Enviada em 07/04/2022

As catástrofes naturais, configuram um um futuro disfuncional abordado por meio do gênero literário conhecido como ‘‘distopia climática’’. Tais obras, como ‘‘O Mundo Submerso’’ de J. G. Ballard e ‘‘Jogos Vorazes’’ de Suzanne Collins retratam os impactos negativos do aquecimento global sobre o mundo, sendo estes em sua maioria oriundos das atividades humanas no espaço físico. Assim, a falta de consciência humana sobre a manutenção dos ecossistemas, é tida como um dos catalizadores primários para a continuidade dos problemas ambientais no globo.

No Brasil, a ausência de prospecção ecológica é um impasse nacional, sendo que determinadas infraestruturas sanitárias tais quais o saneamento básico e a coleta reciclável do lixo (seja em localidades urbanas ou rurais), costumam ser ainda precárias e sub-utilizadas por sua população. Enfim, a maioria dos brasileiros optam pela distribuição dos seus dejetos em vias públicas ou zonas de vegetação. E consequentemente estes conteúdos acabam sendo deslocados entre as áreas geográficas e poluindo os meios aéreo, aquático e terrestre.

Além disso, o descarte inadequado do lixo é potencializado em razão do uso de métodos ineficientes para a subtração dos resíduos. A decomposição gradual dos materiais somada à sua tentativa de manipulação em lugares abertos, resulta na liberação de substâncias nocivas tanto para a flora e fauna quanto ao ser humano, gerando quadros de intoxicação e doenças derivadas. Desta maneira, pode-se observar que há um ciclo disfuncional de preservação do ambiente no contexto nacional, refletido nas dinâmicas dos habitantes para com a progressão ecológica.

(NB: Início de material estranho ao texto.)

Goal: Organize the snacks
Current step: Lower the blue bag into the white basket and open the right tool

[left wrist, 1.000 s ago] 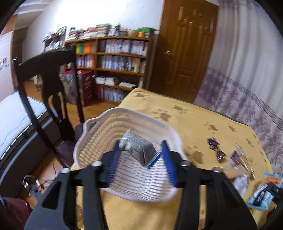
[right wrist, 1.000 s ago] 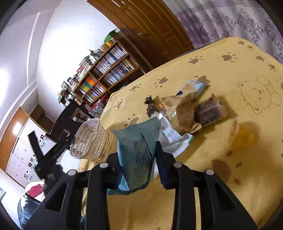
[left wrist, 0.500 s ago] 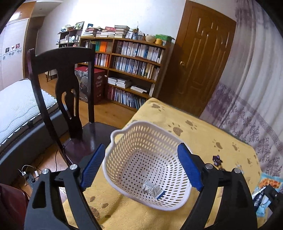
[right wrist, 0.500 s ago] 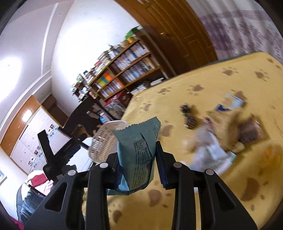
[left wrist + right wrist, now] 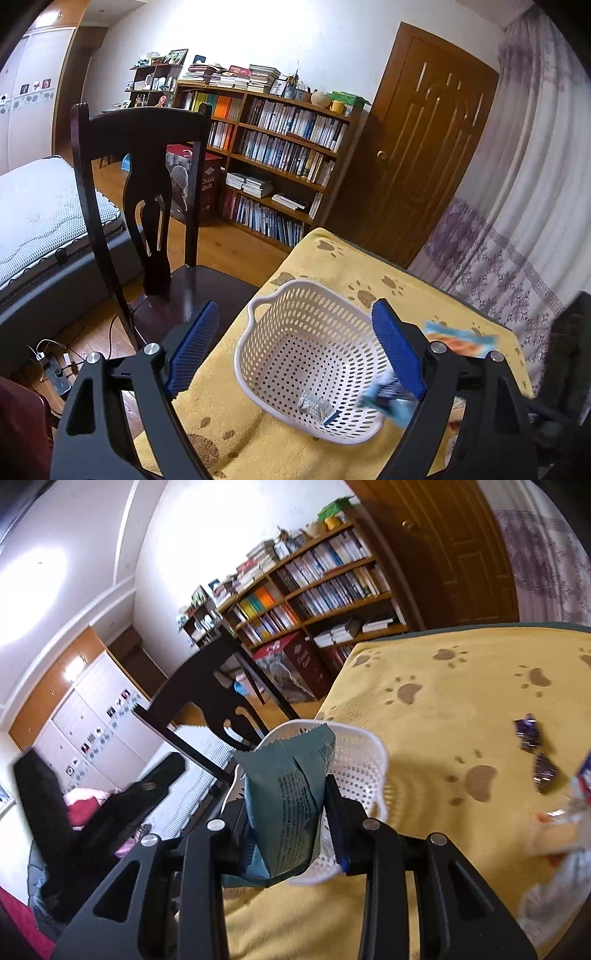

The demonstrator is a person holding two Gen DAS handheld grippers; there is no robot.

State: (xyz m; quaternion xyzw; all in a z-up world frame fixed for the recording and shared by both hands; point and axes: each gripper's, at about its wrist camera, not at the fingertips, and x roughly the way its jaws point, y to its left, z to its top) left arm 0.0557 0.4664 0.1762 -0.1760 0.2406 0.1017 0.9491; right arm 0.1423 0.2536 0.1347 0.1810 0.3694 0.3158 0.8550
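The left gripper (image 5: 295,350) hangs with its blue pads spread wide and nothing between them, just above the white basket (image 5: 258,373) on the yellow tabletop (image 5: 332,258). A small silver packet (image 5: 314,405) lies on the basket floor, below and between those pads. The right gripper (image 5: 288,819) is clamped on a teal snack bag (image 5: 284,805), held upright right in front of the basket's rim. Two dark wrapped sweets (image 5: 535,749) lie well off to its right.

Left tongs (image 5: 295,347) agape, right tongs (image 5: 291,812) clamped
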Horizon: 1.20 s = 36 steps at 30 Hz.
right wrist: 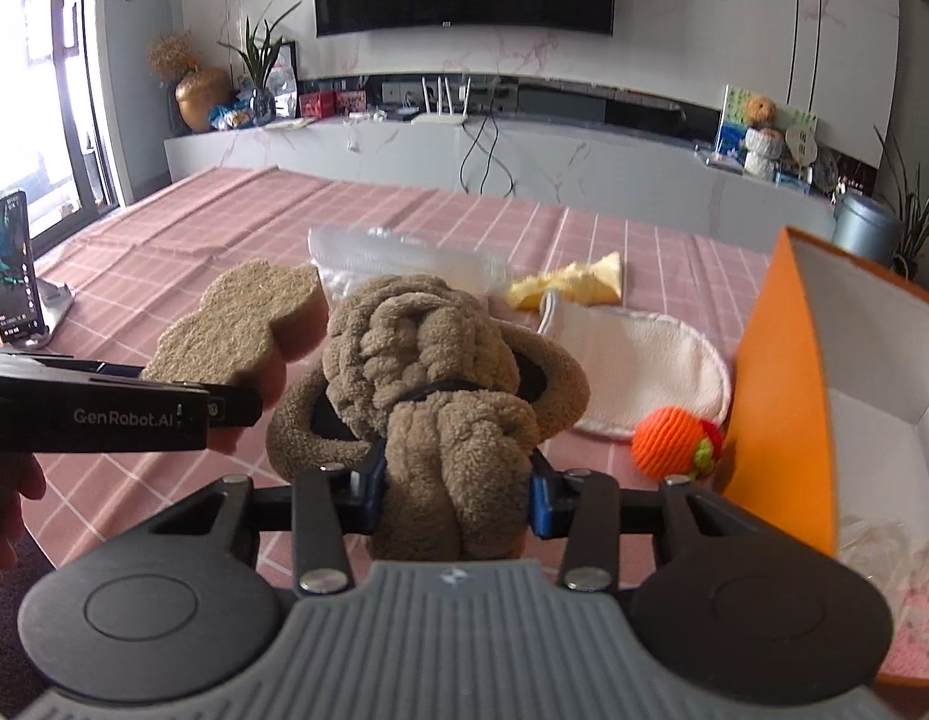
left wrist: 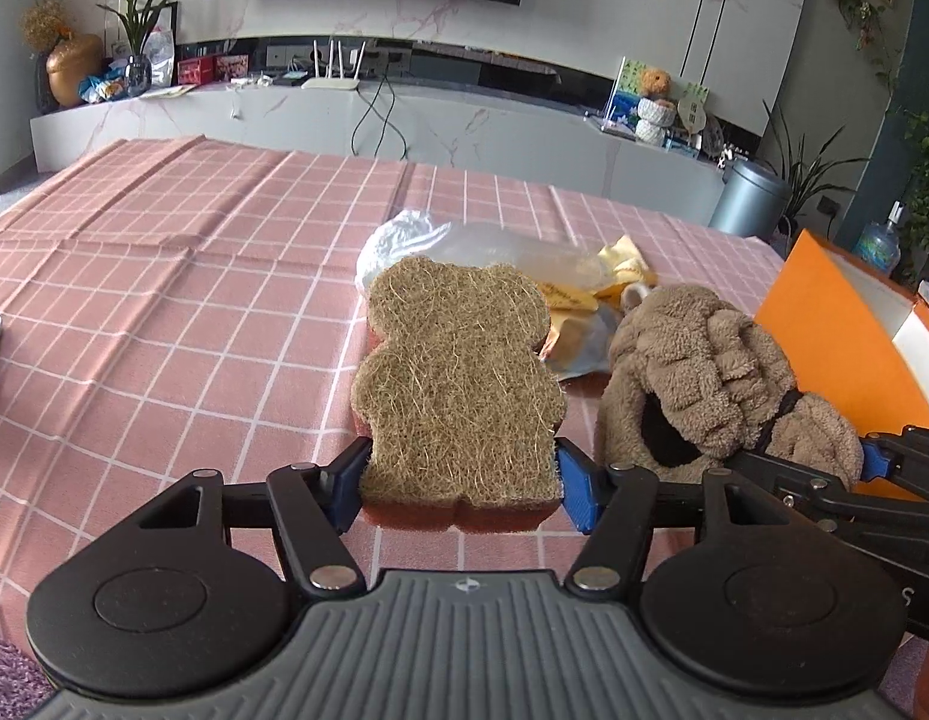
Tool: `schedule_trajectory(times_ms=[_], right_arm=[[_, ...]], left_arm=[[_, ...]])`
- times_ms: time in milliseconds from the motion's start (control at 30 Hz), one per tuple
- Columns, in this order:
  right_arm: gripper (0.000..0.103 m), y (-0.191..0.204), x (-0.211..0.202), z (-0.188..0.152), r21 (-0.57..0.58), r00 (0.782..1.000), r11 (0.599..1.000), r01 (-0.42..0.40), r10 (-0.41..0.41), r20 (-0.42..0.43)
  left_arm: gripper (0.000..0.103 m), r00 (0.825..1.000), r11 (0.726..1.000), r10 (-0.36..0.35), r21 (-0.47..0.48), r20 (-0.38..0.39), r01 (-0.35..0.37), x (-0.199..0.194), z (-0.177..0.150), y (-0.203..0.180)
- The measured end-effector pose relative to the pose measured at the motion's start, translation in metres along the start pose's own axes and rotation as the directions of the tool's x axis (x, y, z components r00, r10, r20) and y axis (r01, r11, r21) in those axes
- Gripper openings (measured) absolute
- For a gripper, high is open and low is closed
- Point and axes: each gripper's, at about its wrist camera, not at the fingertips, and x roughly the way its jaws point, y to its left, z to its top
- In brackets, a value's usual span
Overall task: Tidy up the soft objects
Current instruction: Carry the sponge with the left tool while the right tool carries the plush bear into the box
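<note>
Left gripper (left wrist: 461, 483) pinches bear-shaped sponge (left wrist: 458, 384), lifted over the tablecloth (left wrist: 164, 276); right gripper (right wrist: 458, 495) clamps brown plush (right wrist: 431, 384). Step: carry phase. Next, likely: move both right and release into orange box (right wrist: 776, 372).

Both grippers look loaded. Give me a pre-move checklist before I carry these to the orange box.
1. Left gripper shut on bear-shaped sponge: ok.
2. Right gripper shut on brown plush toy: ok.
3. Both items lifted off the tablecloth: cannot tell.
4. Orange box open: ok.
5. Room left inside box: cannot tell, interior mostly out of view.
6. Orange knitted ball against box wall, near the path: not ok.
</note>
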Motion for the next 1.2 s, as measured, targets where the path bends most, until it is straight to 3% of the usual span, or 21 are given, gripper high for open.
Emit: schedule_trajectory(times_ms=[367,733,967,1200], right_arm=[[0.043,-0.013,-0.062,0.010,0.012,0.990,0.999,0.037,-0.039,0.136],[0.043,-0.054,-0.115,0.003,0.099,0.966,0.987,0.127,-0.146,0.213],[0.043,-0.091,-0.137,0.005,0.146,0.949,0.970,0.193,-0.222,0.223],[0.043,-0.131,-0.150,0.004,0.159,0.941,0.952,0.260,-0.286,0.178]], left_arm=[[0.072,0.995,0.996,-0.065,0.060,0.079,0.061,-0.039,0.011,-0.034],[0.072,0.977,0.976,-0.184,0.140,0.104,0.169,-0.047,0.019,-0.074],[0.073,0.960,0.947,-0.265,0.214,0.094,0.240,-0.037,0.032,-0.112],[0.073,0.937,0.892,-0.346,0.321,0.036,0.317,-0.017,0.039,-0.162]])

Portanto, é necessário haver a educação de práticas sustentáveis em larga escala. O Ministério do Meio Ambiente deve auxiliar as comunidades com a criação de estruturas fixas para o despejo de materiais (como depósitos específicos), bem como promover o ensino de atividades conscientizadoras aos cidadãos, a fim de que estes estejam preparados para a movimentação correta do lixo e executem decisões responsáveis sobre questões ambientais. Os processos mencionados podem ser exercidos por empresas de coleta de rejeitos, tais quais instituições públicas. De fato, é importante a colaboração entre entidades e população para reverter os danos naturais existentes, permitindo que os meios se recuperem.